Ese gol de Palermo es un gol muy argentino, argento para verbalizarlo con una textura más apropiada. Poco importa que él sea un paradigma boquense, tiene un sabor local que emana y está impregnado en el aire hasta difuminar las consignas partidarias. Es la suya y es la nuestra. Correr el bondi, ejercer el faquirismo para llegar a fin de mes, chapalear barro, la coima en la cola, el taxista convertido en partera, la inundación, los cortes de luz, la falta de gas sin dejar de pensar en tirar manteca al techo, sin abdicar nunca a la corona, sin dejar de creer que puede ser gol. Ese pesimismo infectado por arrebatos optimistas. Esa histeria. No colgar los botines de la fe. Esa rara mezcla de Musetta y de Mimí. La sociedad impúdica, orgiástica, la gloria y Devoto.

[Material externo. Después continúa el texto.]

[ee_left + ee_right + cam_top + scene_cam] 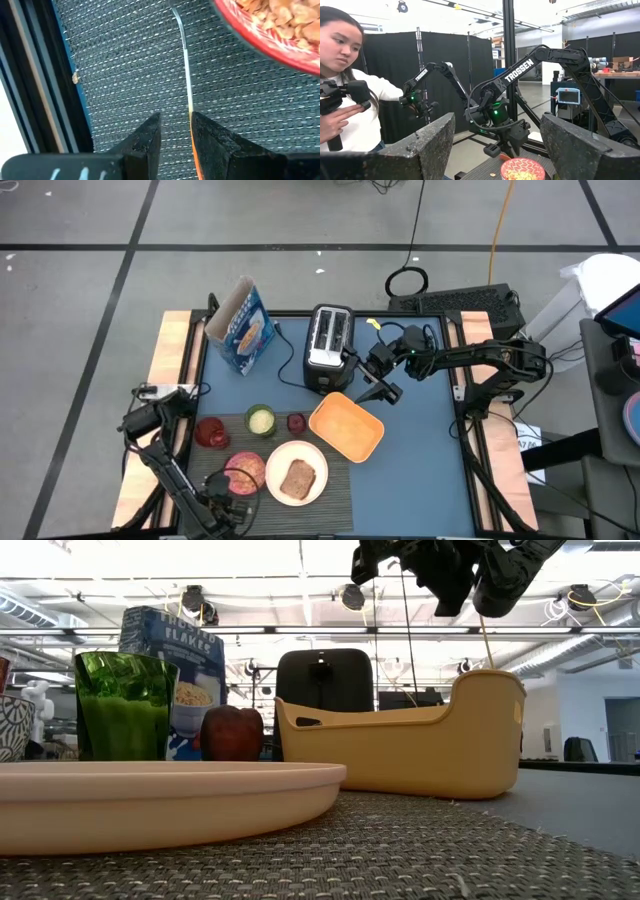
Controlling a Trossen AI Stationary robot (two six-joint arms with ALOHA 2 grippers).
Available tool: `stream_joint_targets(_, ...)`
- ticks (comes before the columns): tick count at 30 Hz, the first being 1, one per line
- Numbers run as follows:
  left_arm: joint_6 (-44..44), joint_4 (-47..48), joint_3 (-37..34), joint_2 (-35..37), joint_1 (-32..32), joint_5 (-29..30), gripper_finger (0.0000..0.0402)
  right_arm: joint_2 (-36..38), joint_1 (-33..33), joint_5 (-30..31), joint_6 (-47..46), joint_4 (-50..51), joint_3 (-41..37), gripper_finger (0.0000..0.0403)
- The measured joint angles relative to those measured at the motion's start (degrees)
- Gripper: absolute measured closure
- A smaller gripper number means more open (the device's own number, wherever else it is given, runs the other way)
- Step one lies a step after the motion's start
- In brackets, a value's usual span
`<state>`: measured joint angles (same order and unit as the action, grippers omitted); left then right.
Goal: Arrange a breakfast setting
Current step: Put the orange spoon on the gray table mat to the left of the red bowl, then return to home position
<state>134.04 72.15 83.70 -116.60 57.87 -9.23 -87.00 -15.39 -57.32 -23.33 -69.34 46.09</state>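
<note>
Low at the near edge of the dark ribbed placemat [340, 485], the left end effector [175, 131] pinches the red-handled metal spoon [186, 75] beside the pink bowl [270, 30]; the right end effector [497, 145] hangs spread above the yellow plastic basket [346, 426]; the toast slice [297, 479] lies on the round white plate [275, 465].

A grey floor [300, 220] crossed by dark lines, with cables trailing over it, surrounds the blue-topped surface [420, 440], while behind it black curtains [385, 75] hang beneath a white ceiling [250, 590] with pipes and bright lights.
</note>
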Motion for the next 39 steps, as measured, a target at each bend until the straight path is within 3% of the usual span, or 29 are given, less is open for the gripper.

Pensar que el gol de Martín Palermo ante Grecia, en el epílogo de la clasificación Argentina, fue producto de un reflejo de su instinto goleador es describir una página importante en su foja de artillero, asistir a una crónica de un hecho deportivo con su épica y su contextualización.
Pero, por sobre cualquier otra opinión, es el paso sucesivo de una extensa y agobiante peregrinación en la que Palermo marca el camino y a su sombra acudimos perplejos e incompletos, transidos de ilusión, los de acá, los de la vuelta de la esquina.
Los que no acabamos de velar una esperanza que ya nos estamos enamorando de otra, a descubrir. O por inventar.